Directions for this task - Scan the data below for the string "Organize". Copy every line where it appears.

*** Opening Dataset ***

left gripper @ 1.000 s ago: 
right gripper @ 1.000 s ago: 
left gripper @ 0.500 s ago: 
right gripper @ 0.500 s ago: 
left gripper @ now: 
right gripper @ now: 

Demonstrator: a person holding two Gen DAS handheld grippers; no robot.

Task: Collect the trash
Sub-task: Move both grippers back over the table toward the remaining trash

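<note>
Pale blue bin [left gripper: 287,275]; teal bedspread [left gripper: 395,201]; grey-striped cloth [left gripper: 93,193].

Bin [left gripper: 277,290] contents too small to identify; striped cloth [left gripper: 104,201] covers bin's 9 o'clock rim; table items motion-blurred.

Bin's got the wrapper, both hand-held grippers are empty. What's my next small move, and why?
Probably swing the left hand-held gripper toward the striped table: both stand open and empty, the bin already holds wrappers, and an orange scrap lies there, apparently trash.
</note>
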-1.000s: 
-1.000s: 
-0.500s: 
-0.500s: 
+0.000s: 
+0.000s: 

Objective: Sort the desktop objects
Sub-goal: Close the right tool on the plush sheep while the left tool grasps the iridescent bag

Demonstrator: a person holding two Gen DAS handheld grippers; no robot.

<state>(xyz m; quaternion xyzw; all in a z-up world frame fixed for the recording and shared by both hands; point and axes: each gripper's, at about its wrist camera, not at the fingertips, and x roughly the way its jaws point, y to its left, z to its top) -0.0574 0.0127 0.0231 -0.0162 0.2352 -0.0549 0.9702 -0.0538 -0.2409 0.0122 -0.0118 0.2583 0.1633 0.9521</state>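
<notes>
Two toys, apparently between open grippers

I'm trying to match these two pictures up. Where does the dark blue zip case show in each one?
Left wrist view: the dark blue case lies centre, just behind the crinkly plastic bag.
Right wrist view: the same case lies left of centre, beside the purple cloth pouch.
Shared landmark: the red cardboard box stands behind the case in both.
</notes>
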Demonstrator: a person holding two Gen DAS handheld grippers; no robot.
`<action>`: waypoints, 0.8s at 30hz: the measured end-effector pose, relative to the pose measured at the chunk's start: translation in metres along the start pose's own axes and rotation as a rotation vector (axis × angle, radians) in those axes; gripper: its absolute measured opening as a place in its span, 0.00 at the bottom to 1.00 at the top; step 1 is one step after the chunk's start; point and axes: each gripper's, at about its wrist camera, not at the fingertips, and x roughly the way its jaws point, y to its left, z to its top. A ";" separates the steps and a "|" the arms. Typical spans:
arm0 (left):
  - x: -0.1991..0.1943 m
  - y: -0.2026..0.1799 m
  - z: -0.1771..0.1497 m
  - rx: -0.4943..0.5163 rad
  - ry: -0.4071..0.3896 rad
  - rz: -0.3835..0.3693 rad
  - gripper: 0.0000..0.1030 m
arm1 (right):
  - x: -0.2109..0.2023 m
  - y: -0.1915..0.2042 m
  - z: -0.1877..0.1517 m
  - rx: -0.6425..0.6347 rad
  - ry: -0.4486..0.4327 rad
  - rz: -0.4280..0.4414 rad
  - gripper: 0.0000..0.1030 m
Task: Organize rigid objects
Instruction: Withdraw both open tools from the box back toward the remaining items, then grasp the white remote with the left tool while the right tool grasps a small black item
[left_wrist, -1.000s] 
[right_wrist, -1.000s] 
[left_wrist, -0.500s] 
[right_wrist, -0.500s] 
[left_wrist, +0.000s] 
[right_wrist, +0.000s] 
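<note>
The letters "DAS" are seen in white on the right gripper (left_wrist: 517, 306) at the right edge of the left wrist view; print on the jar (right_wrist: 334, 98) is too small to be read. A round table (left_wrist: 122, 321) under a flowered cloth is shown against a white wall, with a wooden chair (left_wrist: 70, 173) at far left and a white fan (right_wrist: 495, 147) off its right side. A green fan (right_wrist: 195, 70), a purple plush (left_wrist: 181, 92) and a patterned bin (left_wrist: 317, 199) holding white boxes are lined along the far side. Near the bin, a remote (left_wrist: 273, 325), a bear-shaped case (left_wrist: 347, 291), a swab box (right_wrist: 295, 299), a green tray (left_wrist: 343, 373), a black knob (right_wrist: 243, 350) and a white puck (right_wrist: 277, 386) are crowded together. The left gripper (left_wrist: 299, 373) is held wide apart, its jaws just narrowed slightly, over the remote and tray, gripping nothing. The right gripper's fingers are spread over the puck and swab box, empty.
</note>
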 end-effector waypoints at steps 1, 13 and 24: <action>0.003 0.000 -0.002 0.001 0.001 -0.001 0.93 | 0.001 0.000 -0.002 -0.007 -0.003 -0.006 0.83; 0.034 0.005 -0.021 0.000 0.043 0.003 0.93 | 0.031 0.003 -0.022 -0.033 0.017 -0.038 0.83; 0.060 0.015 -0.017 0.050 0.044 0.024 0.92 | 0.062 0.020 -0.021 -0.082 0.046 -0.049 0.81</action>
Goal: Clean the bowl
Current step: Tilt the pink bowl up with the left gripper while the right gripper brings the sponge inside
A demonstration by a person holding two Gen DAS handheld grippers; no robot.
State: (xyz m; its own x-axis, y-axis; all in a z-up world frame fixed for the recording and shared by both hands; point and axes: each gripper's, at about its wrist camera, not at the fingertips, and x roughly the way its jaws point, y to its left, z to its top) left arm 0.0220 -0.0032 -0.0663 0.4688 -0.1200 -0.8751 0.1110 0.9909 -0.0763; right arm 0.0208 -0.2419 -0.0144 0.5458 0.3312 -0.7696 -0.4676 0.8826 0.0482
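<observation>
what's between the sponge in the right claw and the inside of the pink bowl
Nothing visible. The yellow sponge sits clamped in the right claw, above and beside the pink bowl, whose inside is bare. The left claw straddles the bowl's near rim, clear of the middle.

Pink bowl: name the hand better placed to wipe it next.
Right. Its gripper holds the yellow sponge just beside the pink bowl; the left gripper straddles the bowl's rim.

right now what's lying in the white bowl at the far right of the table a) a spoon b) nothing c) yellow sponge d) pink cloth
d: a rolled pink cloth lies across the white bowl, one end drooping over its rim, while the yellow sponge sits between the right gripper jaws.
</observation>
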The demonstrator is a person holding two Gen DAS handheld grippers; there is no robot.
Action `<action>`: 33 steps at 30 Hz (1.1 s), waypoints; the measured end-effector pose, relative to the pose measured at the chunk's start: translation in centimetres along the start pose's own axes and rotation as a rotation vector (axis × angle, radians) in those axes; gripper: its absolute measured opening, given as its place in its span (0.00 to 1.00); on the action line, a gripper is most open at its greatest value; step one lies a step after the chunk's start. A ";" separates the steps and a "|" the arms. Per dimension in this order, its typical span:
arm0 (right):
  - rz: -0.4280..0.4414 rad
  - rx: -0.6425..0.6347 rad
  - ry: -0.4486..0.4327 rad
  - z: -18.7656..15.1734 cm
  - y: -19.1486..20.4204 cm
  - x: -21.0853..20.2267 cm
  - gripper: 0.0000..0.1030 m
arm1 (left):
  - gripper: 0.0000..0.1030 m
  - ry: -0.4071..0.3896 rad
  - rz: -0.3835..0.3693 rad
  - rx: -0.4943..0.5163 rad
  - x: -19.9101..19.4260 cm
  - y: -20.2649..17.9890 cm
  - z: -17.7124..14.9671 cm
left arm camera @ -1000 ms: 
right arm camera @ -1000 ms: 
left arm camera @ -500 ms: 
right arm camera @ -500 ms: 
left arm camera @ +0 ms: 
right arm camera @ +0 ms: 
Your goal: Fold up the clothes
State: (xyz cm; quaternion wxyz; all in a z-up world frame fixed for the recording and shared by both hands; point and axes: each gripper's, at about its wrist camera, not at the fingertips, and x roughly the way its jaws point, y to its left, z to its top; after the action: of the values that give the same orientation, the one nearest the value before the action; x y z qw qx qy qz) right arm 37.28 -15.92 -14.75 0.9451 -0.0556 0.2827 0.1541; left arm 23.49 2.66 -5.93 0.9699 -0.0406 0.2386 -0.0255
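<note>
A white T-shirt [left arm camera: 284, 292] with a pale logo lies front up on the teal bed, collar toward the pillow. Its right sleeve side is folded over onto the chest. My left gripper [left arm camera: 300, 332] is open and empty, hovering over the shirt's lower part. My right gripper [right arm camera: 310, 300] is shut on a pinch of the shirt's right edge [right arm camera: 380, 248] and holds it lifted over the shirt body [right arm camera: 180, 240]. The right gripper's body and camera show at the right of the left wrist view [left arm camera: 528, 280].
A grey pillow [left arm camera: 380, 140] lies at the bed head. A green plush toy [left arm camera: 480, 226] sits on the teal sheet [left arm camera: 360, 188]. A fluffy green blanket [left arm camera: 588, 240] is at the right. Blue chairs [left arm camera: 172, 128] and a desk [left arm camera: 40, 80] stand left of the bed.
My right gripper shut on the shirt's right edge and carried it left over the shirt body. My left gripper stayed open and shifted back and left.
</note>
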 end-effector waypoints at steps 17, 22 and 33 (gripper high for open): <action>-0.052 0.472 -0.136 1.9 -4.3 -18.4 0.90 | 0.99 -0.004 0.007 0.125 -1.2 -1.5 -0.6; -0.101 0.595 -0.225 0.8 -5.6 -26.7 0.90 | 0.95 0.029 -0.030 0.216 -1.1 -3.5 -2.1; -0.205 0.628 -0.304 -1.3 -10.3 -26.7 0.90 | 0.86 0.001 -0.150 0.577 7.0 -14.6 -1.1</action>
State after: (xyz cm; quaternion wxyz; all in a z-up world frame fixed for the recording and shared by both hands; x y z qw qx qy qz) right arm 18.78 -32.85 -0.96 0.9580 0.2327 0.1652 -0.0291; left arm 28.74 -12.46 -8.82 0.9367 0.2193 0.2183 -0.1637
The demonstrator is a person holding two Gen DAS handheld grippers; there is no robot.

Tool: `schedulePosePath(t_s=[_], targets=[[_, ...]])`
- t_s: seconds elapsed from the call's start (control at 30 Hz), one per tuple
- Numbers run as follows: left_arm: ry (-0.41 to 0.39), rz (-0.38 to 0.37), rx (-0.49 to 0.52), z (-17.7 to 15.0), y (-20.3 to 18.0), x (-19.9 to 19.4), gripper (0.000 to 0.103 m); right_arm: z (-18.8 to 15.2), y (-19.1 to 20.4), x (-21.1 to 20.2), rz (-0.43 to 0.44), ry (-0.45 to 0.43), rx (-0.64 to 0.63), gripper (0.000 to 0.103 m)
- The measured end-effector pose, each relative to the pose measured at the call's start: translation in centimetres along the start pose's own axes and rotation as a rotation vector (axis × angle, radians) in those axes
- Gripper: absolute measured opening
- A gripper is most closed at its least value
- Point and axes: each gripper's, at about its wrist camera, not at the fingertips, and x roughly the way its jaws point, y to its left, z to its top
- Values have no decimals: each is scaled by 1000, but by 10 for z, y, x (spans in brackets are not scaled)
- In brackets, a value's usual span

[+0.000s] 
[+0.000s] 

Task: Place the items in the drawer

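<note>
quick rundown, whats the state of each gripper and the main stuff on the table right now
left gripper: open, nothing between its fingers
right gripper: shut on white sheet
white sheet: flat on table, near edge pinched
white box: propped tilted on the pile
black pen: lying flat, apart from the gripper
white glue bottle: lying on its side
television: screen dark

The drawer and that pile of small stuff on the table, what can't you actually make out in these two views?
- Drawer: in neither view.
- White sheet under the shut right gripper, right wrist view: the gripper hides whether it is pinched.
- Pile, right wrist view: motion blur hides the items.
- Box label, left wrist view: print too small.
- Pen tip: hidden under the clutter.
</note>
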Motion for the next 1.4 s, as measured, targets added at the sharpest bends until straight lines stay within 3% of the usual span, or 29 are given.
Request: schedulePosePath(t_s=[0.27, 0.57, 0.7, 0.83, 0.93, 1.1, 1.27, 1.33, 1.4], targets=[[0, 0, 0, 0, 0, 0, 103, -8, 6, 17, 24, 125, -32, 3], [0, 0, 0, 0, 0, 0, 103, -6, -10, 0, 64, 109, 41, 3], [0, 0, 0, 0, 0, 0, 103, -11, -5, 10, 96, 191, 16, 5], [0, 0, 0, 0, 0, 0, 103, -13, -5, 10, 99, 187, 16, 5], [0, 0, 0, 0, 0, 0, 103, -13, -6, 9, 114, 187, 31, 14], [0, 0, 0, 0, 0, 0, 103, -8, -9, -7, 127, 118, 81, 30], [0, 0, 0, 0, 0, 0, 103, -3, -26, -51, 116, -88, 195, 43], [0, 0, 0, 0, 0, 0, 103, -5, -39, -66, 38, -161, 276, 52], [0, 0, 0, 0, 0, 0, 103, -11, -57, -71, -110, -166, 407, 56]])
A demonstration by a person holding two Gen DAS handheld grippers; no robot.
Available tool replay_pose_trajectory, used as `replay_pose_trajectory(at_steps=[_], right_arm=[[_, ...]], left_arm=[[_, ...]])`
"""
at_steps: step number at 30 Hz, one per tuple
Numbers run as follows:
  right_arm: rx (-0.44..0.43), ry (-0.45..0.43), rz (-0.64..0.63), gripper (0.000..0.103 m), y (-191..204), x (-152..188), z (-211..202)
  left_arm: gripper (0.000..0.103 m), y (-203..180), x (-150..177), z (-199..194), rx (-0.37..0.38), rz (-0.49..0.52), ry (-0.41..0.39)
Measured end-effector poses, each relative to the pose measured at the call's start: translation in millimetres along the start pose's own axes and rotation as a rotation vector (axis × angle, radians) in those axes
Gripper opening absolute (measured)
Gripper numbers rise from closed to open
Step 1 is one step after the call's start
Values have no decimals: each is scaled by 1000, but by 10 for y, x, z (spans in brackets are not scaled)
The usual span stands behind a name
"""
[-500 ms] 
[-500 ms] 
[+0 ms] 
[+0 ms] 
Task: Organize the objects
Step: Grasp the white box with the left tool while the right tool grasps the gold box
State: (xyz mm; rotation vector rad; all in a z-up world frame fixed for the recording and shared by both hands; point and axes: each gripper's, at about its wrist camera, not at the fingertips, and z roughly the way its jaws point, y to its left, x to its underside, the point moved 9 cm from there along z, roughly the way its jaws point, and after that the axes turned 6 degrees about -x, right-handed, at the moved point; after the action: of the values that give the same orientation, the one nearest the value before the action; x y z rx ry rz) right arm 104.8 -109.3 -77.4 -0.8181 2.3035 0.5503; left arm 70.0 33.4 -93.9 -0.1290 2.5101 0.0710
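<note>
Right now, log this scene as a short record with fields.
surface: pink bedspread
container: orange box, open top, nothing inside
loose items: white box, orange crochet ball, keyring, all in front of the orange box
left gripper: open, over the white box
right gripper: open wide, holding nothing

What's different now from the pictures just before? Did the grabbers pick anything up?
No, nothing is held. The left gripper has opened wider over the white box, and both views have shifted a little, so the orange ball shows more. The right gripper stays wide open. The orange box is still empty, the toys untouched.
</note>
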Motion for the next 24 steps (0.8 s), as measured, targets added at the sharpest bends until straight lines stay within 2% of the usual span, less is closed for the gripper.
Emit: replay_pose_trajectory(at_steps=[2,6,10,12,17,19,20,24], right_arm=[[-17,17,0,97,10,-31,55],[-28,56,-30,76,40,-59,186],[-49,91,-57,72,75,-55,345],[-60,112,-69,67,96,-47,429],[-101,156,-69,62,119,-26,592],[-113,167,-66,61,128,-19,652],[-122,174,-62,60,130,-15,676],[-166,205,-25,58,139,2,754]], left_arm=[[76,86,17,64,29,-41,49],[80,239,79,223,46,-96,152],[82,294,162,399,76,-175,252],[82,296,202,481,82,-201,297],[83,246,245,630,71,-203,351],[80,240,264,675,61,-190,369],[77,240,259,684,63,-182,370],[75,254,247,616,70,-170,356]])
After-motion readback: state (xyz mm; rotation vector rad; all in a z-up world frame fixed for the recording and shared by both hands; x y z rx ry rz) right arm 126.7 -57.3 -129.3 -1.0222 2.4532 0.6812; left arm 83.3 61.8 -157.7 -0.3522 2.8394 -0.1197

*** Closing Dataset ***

Final answer -
Task: Organize rigid objects
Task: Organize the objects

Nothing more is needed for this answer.